But a late dig from compatriot Nairo Quintana - responding to an attack from Spain's Alberto Contador (Tinkoff-Saxo) in the final two kilometres - put the Movistar rider into the red jersey after team-mate Alejandro Valverde faltered on the decisive climb of the 185km stage.
The upshot of the thrilling finale on a rain-swept climb is that four riders are now within nine seconds of the race lead going into the first rest day: Contador trails Quintana by three seconds, with Valverde now eight seconds behind and one second ahead of Anacona.

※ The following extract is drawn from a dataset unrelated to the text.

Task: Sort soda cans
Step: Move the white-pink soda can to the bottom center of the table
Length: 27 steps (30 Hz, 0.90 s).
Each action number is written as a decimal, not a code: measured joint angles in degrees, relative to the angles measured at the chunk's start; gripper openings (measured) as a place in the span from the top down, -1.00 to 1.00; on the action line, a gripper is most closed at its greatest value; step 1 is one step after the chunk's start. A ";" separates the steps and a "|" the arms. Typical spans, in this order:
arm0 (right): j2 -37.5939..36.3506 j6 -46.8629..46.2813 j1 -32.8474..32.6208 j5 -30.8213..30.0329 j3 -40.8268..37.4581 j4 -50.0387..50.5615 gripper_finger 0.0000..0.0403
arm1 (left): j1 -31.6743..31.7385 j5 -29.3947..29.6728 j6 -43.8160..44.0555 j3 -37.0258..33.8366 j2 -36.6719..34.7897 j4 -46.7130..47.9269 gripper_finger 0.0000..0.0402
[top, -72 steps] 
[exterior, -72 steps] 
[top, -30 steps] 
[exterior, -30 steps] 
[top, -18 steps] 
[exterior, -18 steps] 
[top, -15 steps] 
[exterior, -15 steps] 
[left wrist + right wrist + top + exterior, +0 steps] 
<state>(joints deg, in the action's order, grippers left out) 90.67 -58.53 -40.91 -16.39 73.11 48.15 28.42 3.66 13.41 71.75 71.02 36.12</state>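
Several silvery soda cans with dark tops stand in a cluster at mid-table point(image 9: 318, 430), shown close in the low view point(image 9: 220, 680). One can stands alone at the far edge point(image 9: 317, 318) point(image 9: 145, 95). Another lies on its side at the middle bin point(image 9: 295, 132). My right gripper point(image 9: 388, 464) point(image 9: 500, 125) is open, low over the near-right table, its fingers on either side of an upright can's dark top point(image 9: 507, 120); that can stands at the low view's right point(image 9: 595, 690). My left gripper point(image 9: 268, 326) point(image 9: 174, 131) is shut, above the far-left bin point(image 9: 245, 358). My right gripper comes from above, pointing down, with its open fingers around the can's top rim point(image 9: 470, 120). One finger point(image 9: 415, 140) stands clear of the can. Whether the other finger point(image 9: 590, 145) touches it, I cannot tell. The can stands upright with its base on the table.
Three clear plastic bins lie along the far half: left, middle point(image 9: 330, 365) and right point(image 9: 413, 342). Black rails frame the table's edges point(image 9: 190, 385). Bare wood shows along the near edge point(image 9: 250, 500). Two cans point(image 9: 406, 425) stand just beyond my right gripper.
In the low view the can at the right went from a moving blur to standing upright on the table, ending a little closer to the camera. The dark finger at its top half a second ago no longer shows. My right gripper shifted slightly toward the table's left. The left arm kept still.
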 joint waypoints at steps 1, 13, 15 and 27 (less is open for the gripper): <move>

Anacona, 26, soloed to victory after attacking from a 31-man break on the third and final climb of the rolling stage from Carboneras de Guadazon. Britain's Chris Froome (Team Sky) is 28 seconds off the summit and in fifth place on GC after fading on the climb to Aramon Valdelinares.
Victory for Lampre-Merida will be a tonic for the Italian team following the last-minute withdrawal of American veteran Chris Horner, the defending champion, ahead of the race.
Anacona attacked on the Cat.2 Alto de San Rafael with 20km remaining and was soon joined by fellow escapees Javier Moreno (Movistar) and Bob Jungels (Trek Factory Racing). The trio held a lead of 5:15 over the Team Sky-led main pack as they crossed the summit of the penultimate climb in driving rain.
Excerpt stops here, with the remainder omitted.